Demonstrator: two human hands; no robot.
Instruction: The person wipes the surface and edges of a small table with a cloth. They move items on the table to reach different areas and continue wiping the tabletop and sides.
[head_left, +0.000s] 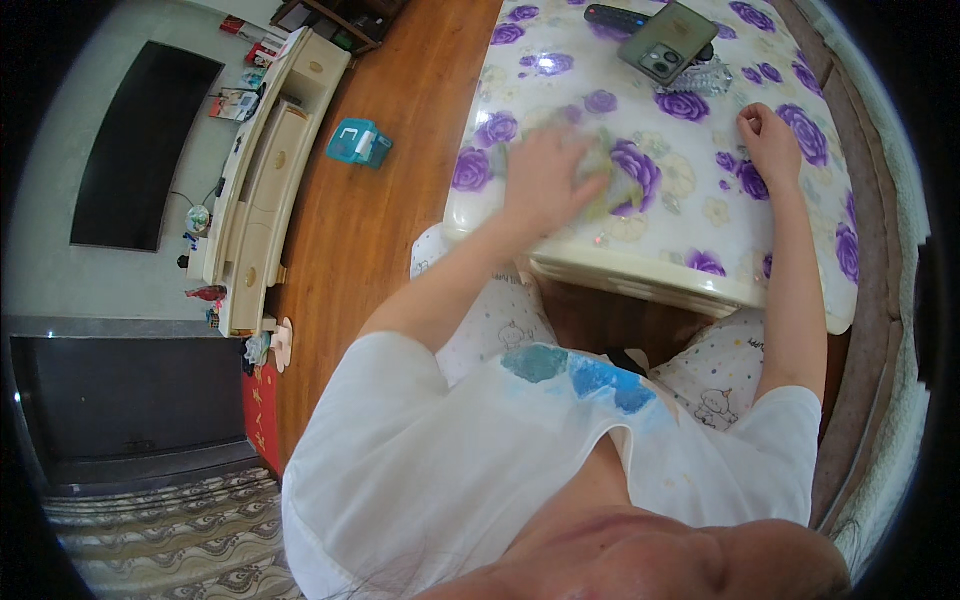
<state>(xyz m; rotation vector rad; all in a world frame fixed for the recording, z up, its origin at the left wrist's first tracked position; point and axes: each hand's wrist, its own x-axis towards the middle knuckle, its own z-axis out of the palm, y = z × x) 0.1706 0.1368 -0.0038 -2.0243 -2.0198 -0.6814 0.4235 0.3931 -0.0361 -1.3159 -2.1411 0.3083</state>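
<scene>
My left hand (551, 180) is blurred over the near left part of a table (697, 281) with a glossy purple-rose covering. Its thumb stands apart from the fingers. Beside the thumb lies a blurred yellow-green, partly see-through patch (609, 176); whether it is a loose thing or print, and whether the hand holds it, I cannot tell. My right hand (772, 146) rests on the covering, loosely curled, with nothing visible in it. Beyond it, a smartphone (667, 43) lies camera side up on a clear glass dish (709, 77), its corner near a black remote control (616, 17).
A teal plastic box (360, 142) stands on the wooden floor left of the table. Farther left are a cream cabinet (281, 150) and a wall-mounted television (146, 142). A brown sofa (874, 247) runs along the table's right side. My legs reach under the near edge.
</scene>
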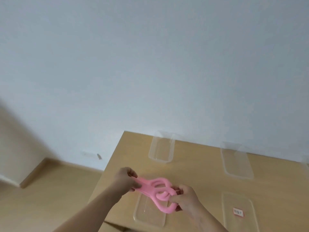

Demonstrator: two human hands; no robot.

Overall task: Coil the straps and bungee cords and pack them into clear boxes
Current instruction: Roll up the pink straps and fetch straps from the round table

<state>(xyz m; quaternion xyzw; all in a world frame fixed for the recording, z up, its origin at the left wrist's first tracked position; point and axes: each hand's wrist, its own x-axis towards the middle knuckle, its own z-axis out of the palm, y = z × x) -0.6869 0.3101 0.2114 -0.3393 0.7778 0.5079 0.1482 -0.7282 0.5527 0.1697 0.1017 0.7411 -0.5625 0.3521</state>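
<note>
Left hand and right hand both pinch the pink strap, half-coiled above the bench; the clear boxes look unfilled, so packing seems unstarted.

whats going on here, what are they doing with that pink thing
A person holds a pink strap in the air over a wooden table. The left hand grips one end and the right hand pinches its loops, apparently coiling it. The near-left clear box lies below the hands. Nothing looks packed yet.
</note>
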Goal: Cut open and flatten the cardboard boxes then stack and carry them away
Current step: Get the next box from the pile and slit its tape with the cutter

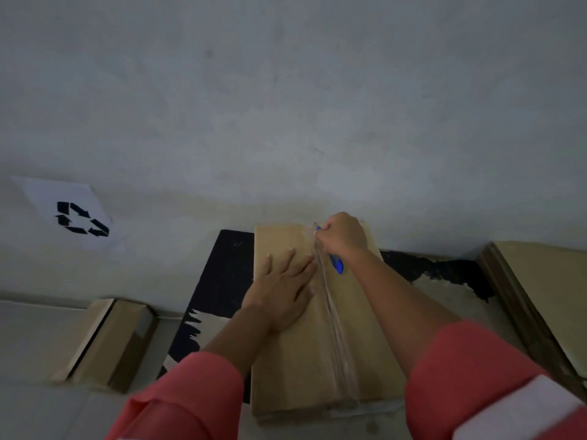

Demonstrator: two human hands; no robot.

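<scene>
A brown cardboard box (298,354) stands in front of me, its top sealed by a strip of clear tape (333,315) running down the middle. My left hand (282,290) lies flat on the top, left of the tape, fingers straight. At the far end of the tape my right hand (343,235) grips a blue box cutter (336,263). The cutter's tip meets the tape near the box's far edge; the blade itself is hidden by my fingers.
A smaller cardboard box (108,341) sits on the floor at the left. Stacked cardboard (540,296) leans at the right edge. A white sheet with a black recycling symbol (79,219) hangs on the grey wall. A black mat (222,281) lies under the box.
</scene>
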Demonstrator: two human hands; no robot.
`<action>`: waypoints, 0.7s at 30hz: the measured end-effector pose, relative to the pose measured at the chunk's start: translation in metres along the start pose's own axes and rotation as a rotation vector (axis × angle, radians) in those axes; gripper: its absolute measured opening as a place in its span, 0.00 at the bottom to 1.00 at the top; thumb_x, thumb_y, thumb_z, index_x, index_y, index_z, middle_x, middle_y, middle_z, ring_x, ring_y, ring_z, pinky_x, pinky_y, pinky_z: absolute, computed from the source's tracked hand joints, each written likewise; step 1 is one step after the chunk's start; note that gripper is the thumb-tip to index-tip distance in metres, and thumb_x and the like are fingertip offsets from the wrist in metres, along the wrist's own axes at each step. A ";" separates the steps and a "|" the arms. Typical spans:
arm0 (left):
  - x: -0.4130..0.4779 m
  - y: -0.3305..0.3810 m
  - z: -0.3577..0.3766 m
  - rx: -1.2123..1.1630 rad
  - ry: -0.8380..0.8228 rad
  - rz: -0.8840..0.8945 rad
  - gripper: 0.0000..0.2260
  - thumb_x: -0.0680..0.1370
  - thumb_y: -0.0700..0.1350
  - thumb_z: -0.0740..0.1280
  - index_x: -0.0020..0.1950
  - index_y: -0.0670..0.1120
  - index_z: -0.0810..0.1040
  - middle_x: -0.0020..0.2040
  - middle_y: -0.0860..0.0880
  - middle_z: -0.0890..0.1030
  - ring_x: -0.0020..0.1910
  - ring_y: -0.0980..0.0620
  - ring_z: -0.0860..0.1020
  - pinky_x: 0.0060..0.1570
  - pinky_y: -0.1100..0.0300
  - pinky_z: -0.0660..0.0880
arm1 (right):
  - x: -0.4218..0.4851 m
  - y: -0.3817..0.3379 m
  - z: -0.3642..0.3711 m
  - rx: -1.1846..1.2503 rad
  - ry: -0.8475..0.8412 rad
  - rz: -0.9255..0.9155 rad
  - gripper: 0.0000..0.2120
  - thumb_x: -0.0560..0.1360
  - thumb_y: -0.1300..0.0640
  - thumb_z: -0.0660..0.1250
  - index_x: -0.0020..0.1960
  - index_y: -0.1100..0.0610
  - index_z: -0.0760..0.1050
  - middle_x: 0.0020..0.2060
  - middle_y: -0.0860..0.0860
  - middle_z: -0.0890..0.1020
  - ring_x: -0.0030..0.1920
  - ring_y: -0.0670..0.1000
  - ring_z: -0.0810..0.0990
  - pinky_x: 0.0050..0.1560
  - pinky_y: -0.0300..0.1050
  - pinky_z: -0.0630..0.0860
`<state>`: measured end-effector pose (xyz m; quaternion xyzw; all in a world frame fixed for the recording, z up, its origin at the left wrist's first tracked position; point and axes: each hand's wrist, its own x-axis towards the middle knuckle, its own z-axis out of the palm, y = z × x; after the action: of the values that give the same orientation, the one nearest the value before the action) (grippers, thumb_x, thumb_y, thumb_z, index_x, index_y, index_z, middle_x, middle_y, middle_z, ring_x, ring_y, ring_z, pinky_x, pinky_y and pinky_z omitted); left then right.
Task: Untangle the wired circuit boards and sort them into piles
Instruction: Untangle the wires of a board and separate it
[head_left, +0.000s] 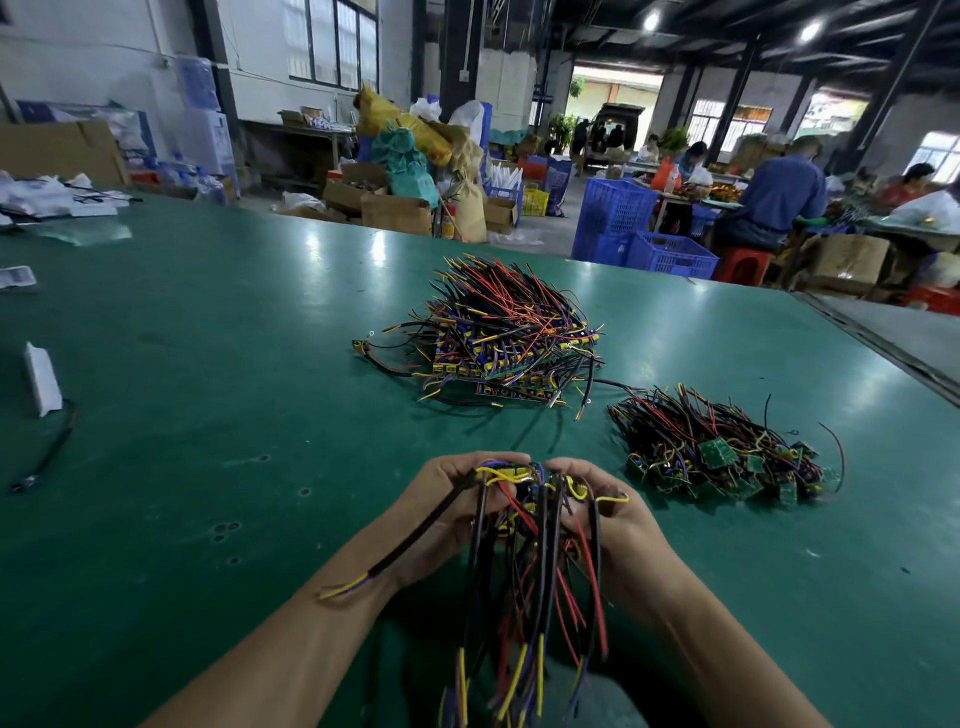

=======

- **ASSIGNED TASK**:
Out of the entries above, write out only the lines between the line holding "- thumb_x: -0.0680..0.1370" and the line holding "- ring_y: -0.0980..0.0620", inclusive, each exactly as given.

- **RESPONSE BELOW**:
  - thumb_x: -0.0680..0.1370
  - thumb_y: -0.0700..0.1350
  - thumb_z: -0.0740..0.1280
  - index_x: -0.0020..0.1950
  - index_y: -0.0670..0.1120
  - index_z: -0.0810..0.1040
  - middle_x: -0.0020..0.2040
  - middle_y: -0.0860..0.0880
  - middle_z: -0.0890..0.1030
  - ring_x: -0.0020..0.1910
  - ring_y: -0.0980..0.0620

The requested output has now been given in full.